▸ **INSTRUCTIONS FOR THE TASK**: Retype the whole listing below exactly, keeping every picture out of it.

=== Begin Enclosure ===

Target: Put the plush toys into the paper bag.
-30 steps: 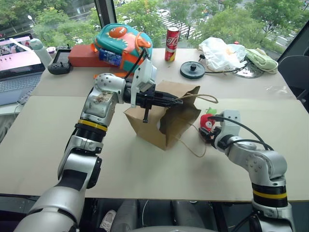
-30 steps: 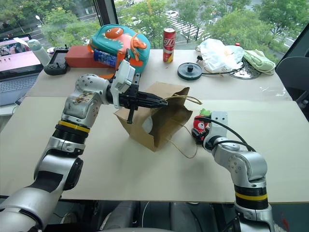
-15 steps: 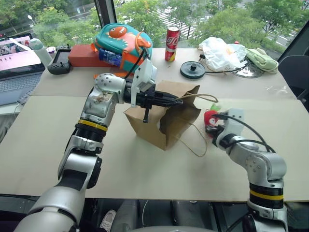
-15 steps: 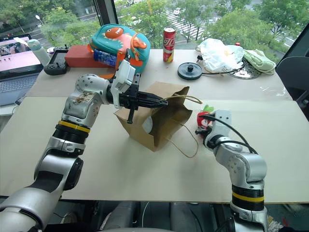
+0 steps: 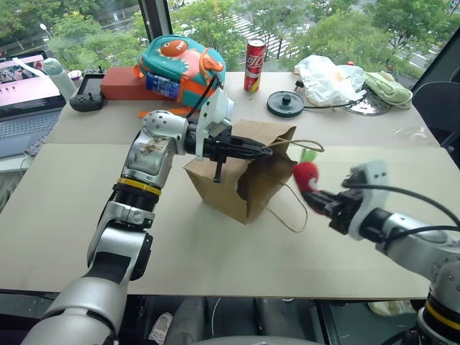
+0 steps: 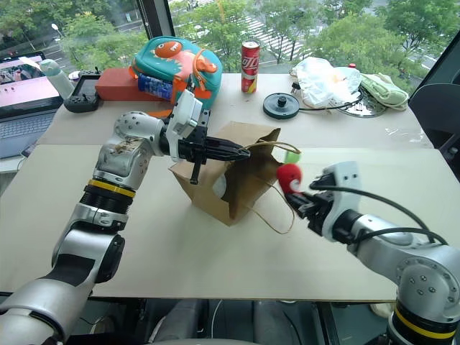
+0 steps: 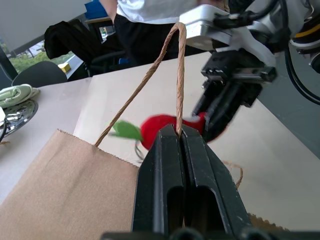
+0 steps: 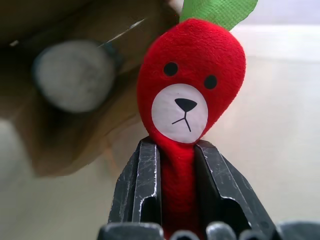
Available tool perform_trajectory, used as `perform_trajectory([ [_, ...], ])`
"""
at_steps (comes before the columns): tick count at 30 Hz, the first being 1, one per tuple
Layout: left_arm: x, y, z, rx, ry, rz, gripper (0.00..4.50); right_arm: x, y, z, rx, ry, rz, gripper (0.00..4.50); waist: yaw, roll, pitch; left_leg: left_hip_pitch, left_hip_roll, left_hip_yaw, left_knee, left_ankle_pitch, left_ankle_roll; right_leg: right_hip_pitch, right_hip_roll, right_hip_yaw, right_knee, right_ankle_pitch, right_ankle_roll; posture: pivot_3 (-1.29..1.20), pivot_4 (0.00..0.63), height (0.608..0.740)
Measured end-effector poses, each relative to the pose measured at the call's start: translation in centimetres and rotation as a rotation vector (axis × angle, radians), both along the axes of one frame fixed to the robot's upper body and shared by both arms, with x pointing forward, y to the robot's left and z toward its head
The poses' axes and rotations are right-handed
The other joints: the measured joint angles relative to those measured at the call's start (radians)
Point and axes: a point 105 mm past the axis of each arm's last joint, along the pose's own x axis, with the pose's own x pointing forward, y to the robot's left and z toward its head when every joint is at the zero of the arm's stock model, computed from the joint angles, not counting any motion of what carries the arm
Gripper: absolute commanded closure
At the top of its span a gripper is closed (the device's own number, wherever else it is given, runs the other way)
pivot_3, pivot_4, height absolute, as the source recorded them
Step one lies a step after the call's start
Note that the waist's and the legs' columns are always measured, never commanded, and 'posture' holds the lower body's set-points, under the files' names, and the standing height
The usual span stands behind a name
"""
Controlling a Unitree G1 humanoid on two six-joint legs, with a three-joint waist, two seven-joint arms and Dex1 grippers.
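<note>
Red plush toy clamped in raised right end effector.

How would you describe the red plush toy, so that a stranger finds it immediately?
Find the brown paper bag standing mid-table. Just beside its open mouth, the right hand holds the red plush toy above the table. It alone is bright red with a green leaf and a small white face.

Showing now: two plush toys, one red and one pale grey; one paper bag; one backpack; one can.

Red, green-leafed plush toy; brown paper bag.
</note>
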Motion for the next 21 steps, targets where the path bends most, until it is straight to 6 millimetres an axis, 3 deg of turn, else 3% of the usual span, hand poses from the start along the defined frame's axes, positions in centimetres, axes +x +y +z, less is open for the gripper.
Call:
perform_trajectory([
  [3, 0.0, -0.1, 0.0, -0.001, 0.0, -0.003, 4.5, 1.1, 2.5, 0.5, 0.025, -0.014, 0.046, 3.5, 0.0, 0.0, 0.0, 0.0, 0.0, 0.0, 0.0, 0.0, 0.0, 0.0, 0.0, 0.0, 0.0, 0.0, 0.0, 0.0, 0.15, 0.74],
  [12, 0.0, 0.0, 0.0, 0.002, -0.003, 0.001, 4.5, 4.8, 7.4, 1.0, 0.017, -0.013, 0.058, 3.5, 0.005, 0.0, 0.0, -0.002, -0.001, -0.001, -0.001, 0.0, 0.0, -0.002, -0.001, -0.001, 0.0, 0.0, 0.0, 0.0, 0.15, 0.74],
  [20, 0.2, 0.3, -0.1, 0.012, -0.002, 0.015, 4.5, 6.8, 10.2, 1.7, 0.075, -0.033, -0.01, 3.5, 0.003, 0.001, 0.0, -0.001, -0.001, -0.001, -0.001, 0.0, 0.0, -0.002, -0.001, -0.001, 0.001, 0.0, 0.0, 0.0, 0.15, 0.74],
  [21, 0.2, 0.4, -0.1, 0.014, -0.001, 0.017, 4.5, 7.0, 10.4, 1.7, 0.087, -0.036, -0.025, 2.97, 0.003, 0.001, 0.0, -0.001, -0.001, -0.001, -0.001, 0.0, 0.0, -0.002, -0.001, -0.001, 0.001, 0.0, 0.0, 0.0, 0.15, 0.74],
])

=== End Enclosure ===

▸ **WRITTEN SOLUTION**:
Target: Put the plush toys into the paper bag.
-30 steps: 
-30 steps: 
-15 steps: 
-15 steps: 
+0 steps: 
+0 steps: 
+0 steps: 
+0 steps: 
Available tool perform_trajectory, used as `perform_trajectory([ [_, ...], ])`
"""
at_steps (comes before the columns): tick count at 30 Hz, the first being 1, one per tuple
Layout: left_arm: x, y, z, rx, ry, rz, gripper (0.00..4.50); right_arm: x, y, z, rx, ry, rz, gripper (0.00..4.50); waist: yaw, roll, pitch; left_leg: left_hip_pitch, left_hip_roll, left_hip_yaw, left_knee, left_ankle_pitch, left_ankle_roll; right_leg: right_hip_pitch, right_hip_roll, right_hip_yaw, right_knee, right_ankle_pitch, right_ankle_roll; posture: pivot_3 (-1.29..1.20), pivot_4 (0.00..0.63), height (0.608..0.740)
Measured end-effector poses, each relative to the pose measured at the call's start: translation in centimetres and rotation as a rotation vector (axis × angle, radians), both along the axes of one frame fixed to the robot's upper body and shared by both arms, with x pointing forward, y to the robot's left and z toward its head
The poses' axes and rotations are right-handed
The other joints: the measured joint angles relative to those measured at the call's start (radians)
Point and axes: a point 105 mm past the axis of each arm's last joint, along the pose's own x axis, with the pose's own x pointing forward, y to the robot's left and z toward its head when every joint is at the zero of the arm's stock model, computed from the joint angles, not counting any motion of what carries the arm
Gripper: absolute commanded closure
At the top of its span a gripper is closed (the device's own number, wherever else it is given, runs the other way)
pivot_3, pivot_4, height absolute, as the source recorded them
Step one lies a step after the call's start
Note that the waist's and the legs' columns are always measured, never commanded, and 'posture' holds the lower body's set-points, under the files' names, and the standing height
The usual span stands behind a name
"""
Controlling a Unitree G1 humanoid on two six-joint legs, with a three-joint waist, two seven-joint arms and Dex1 grippers.
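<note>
Red plush toy clamped in raised right end effector.

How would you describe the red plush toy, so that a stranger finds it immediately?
Find the brown paper bag standing mid-table. Just beside its open mouth, the right hand holds the red plush toy above the table. It alone is bright red with a green leaf and a small white face.

Showing now: two plush toys, one red and one pale grey; one paper bag; one backpack; one can.

Red, green-leafed plush toy; brown paper bag.
</note>
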Motion for the next 21 steps, targets where the path bends most, until it is straight to 6 millimetres an axis, 3 deg of turn, else 3% of the usual span, hand poses from the start along the defined frame's axes, positions in centimetres, axes +x +y +z, less is open for the gripper.
Call:
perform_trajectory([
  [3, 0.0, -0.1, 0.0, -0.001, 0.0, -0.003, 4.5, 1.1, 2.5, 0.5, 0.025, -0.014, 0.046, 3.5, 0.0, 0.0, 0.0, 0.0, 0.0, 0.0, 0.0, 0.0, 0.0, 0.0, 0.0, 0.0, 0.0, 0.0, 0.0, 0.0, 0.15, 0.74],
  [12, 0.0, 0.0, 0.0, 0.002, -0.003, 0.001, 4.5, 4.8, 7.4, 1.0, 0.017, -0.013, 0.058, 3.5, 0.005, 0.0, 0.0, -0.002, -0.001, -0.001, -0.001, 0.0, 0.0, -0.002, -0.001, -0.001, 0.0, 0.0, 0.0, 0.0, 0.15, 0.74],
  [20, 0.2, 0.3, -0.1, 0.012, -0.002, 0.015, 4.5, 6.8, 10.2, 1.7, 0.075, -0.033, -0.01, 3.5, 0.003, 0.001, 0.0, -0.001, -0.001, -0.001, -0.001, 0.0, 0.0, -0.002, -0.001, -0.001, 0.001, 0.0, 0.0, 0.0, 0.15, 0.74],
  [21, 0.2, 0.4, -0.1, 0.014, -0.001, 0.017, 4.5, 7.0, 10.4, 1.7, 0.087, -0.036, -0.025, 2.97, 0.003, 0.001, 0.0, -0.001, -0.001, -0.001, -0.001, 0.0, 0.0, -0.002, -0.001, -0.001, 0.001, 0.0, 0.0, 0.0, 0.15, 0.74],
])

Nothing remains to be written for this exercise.